-- Your goal --
All the entries below should be reproduced exactly.

Stored records:
+++++
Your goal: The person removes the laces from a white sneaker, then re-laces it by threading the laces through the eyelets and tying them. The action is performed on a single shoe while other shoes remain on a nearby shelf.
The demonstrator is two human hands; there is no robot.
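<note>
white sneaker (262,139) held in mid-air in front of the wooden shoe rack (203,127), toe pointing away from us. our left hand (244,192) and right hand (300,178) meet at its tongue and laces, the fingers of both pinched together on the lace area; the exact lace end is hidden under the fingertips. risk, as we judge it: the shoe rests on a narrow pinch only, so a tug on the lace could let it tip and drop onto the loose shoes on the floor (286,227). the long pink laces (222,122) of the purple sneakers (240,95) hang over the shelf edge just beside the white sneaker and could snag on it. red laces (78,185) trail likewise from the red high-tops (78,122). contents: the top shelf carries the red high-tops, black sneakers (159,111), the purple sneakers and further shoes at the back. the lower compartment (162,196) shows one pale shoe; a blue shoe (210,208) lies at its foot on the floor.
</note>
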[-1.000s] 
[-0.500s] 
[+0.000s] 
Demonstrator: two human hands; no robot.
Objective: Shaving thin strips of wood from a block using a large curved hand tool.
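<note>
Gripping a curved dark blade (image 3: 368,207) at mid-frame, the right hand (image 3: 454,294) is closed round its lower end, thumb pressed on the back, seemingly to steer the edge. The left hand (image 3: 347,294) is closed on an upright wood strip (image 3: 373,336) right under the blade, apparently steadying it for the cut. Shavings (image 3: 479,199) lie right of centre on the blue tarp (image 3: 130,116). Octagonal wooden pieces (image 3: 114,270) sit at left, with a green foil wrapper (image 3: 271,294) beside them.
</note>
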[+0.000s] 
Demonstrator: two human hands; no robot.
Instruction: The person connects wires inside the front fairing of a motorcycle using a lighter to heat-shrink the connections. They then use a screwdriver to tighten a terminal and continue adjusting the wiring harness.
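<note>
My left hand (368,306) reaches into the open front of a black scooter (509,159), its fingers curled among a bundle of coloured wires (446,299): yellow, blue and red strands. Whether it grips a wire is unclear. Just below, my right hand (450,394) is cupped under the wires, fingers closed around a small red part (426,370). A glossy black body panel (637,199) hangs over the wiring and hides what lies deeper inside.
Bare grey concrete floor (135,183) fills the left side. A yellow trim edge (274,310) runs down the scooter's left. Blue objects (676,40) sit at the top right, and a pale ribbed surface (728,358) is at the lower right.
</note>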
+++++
-- Output for this task --
Your goal: The person removes the laces from a white sneaker, then re-laces it by threading the laces through the eyelets and tying them. The action is performed on a single shoe while other shoes remain on a nearby shelf.
The demonstrator is two human hands; there is no robot.
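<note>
white sneaker (262,139) held in mid-air in front of the wooden shoe rack (203,127), toe pointing away from us. our left hand (244,192) and right hand (300,178) meet at its tongue and laces, the fingers of both pinched together on the lace area; the exact lace end is hidden under the fingertips. risk, as we judge it: the shoe rests on a narrow pinch only, so a tug on the lace could let it tip and drop onto the loose shoes on the floor (286,227). the long pink laces (222,122) of the purple sneakers (240,95) hang over the shelf edge just beside the white sneaker and could snag on it. red laces (78,185) trail likewise from the red high-tops (78,122). contents: the top shelf carries the red high-tops, black sneakers (159,111), the purple sneakers and further shoes at the back. the lower compartment (162,196) shows one pale shoe; a blue shoe (210,208) lies at its foot on the floor.
</note>
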[-1.000s] 
[-0.500s] 
[+0.000s] 
Demonstrator: two human hands; no robot.
Objective: Shaving thin strips of wood from a block using a large curved hand tool.
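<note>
Gripping a curved dark blade (image 3: 368,207) at mid-frame, the right hand (image 3: 454,294) is closed round its lower end, thumb pressed on the back, seemingly to steer the edge. The left hand (image 3: 347,294) is closed on an upright wood strip (image 3: 373,336) right under the blade, apparently steadying it for the cut. Shavings (image 3: 479,199) lie right of centre on the blue tarp (image 3: 130,116). Octagonal wooden pieces (image 3: 114,270) sit at left, with a green foil wrapper (image 3: 271,294) beside them.
</note>
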[+0.000s] 
Demonstrator: two human hands; no robot.
Instruction: The person connects wires inside the front fairing of a motorcycle using a lighter to heat-shrink the connections. They then use a screwdriver to tighten a terminal and continue adjusting the wiring harness.
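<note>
My left hand (368,306) reaches into the open front of a black scooter (509,159), its fingers curled among a bundle of coloured wires (446,299): yellow, blue and red strands. Whether it grips a wire is unclear. Just below, my right hand (450,394) is cupped under the wires, fingers closed around a small red part (426,370). A glossy black body panel (637,199) hangs over the wiring and hides what lies deeper inside.
Bare grey concrete floor (135,183) fills the left side. A yellow trim edge (274,310) runs down the scooter's left. Blue objects (676,40) sit at the top right, and a pale ribbed surface (728,358) is at the lower right.
</note>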

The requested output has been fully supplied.